Ten years later, Raffaele died and, while some of his pupils in Bologna worthily followed in his track, Giuseppe devoted himself to spread in Europe his idea that the evolution of Italian violin making had not come to an end after the classical Cremonese period and that by consciously recovering the ancient techniques it would be possible to reach even better results though this did not mean simply emulating the aesthetic appearance of the great works of the past – what his contemporaries looked at as the only possible way to work without strictly sticking to market requirements though in close connection with them. In this spirit, he distinguished for his research and teaching, his public life and his being one of the founders of the VDG, the still existing Guild of German violin makers.

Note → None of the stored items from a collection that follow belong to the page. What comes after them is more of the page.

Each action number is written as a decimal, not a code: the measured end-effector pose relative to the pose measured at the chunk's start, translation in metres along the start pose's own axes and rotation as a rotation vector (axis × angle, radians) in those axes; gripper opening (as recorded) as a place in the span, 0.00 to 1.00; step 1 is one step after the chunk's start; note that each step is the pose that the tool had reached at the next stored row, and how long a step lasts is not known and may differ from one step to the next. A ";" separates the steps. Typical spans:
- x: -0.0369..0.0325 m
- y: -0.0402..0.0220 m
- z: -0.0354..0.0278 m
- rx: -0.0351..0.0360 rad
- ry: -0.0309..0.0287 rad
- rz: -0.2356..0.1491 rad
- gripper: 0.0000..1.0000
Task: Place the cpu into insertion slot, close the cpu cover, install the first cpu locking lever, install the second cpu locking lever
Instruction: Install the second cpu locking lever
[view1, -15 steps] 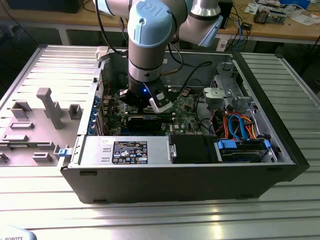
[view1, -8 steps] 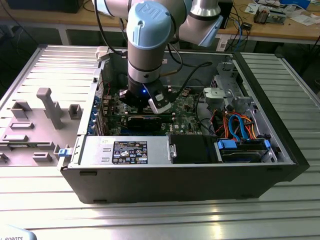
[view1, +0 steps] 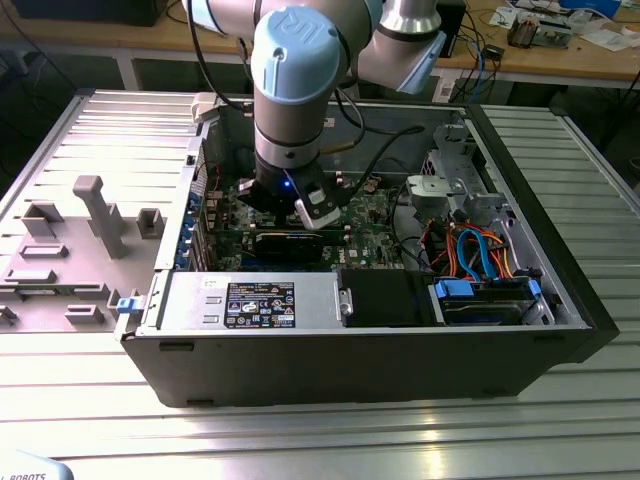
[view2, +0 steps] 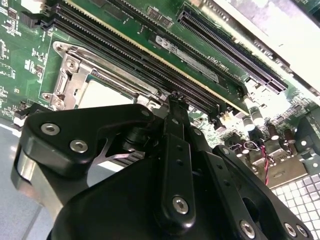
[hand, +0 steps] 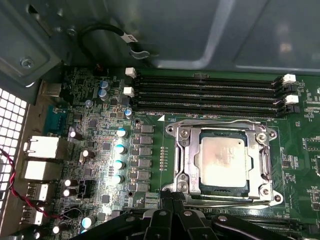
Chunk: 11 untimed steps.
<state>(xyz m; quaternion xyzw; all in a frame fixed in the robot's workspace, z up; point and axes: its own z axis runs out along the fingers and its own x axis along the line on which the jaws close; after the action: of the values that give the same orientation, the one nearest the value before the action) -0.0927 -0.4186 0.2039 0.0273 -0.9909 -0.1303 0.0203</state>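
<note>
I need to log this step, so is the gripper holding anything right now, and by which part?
Nothing is visibly held. The gripper sits at the edge of the cpu cover, closed over the cpu.

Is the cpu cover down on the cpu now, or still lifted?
Touching, it appears: in the first wrist view the cpu cover lies flat around the cpu, its frame overlapping the chip's edges with no gap visible.

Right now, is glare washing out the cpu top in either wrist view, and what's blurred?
In the first wrist view the cpu is bright but evenly lit, its edges clear inside the cpu cover. In the second wrist view its top is blown out to near white. There the gripper body looms dark and soft in the foreground, while the memory slots stay sharp.
</note>
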 end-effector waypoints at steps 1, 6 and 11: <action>0.0000 -0.0001 0.0006 -0.0005 -0.0005 0.001 0.12; 0.0008 0.0003 0.0024 -0.0009 -0.0022 0.007 0.12; 0.0022 0.0017 0.0029 -0.0011 -0.0024 0.008 0.12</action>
<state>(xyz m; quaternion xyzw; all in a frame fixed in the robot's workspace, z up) -0.0951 -0.4163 0.2016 0.0232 -0.9909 -0.1308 0.0196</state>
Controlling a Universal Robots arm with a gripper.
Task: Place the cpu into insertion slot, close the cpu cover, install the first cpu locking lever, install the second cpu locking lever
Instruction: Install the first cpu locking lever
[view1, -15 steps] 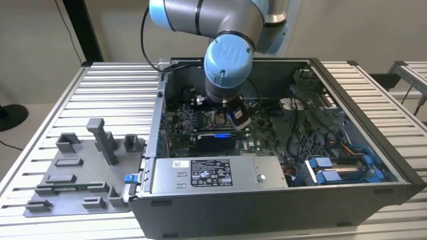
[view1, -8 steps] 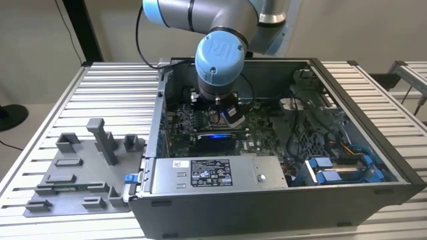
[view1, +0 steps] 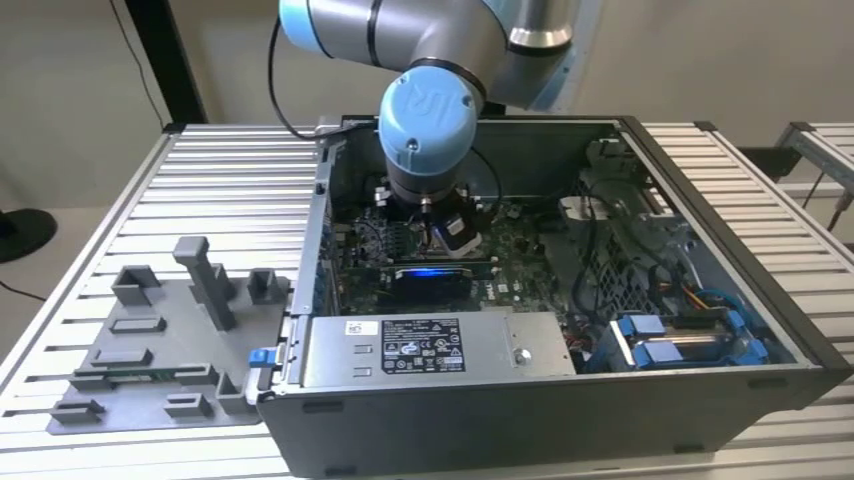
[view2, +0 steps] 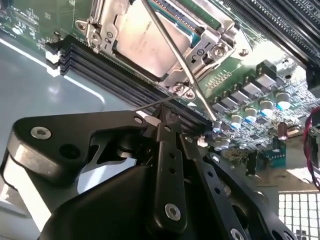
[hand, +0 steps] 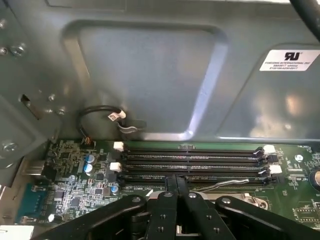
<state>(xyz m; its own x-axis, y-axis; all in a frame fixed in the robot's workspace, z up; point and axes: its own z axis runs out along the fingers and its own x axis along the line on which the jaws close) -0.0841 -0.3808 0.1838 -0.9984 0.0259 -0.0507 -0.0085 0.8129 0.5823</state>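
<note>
arm's down inside the open pc case (view1: 747, 290). gripper (view2: 167, 120) fingers are pressed together, tip right at the end of a thin lever wire (hand: 225, 184) beside the memory slots (hand: 190, 157); can't tell if the wire is actually pinched. cpu (view2: 150, 45) sits in the insertion slot (view2: 184, 21), cpu cover (view2: 218, 36) down over its edges. a long lever rod (view2: 180, 55) crosses diagonally above the chip.

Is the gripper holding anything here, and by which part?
Nothing seems held: the gripper is shut, its tip beside a thin locking lever.
</note>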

While he lived in Switzerland, in 1920 he managed to buy the rich and extremely precious collection of Stradivari’s drawings, moulds and tools that he donated to the city of Cremona ten years later, with the promise that a school would be founded in close relation to the collection.
The two World Wars and several moves caused the loss of a large part of documents on his fascinating life, but not of his memory.
Among many pupils who profited from his teaching, Simone Ferdinando Sacconi and Ansaldo Poggi stand out.
Giuseppe Fiorini did not found the modern Bolognese violin making school but rather he carried it on consciously and proudly as one of its leading figures until he died in Munich in 1934.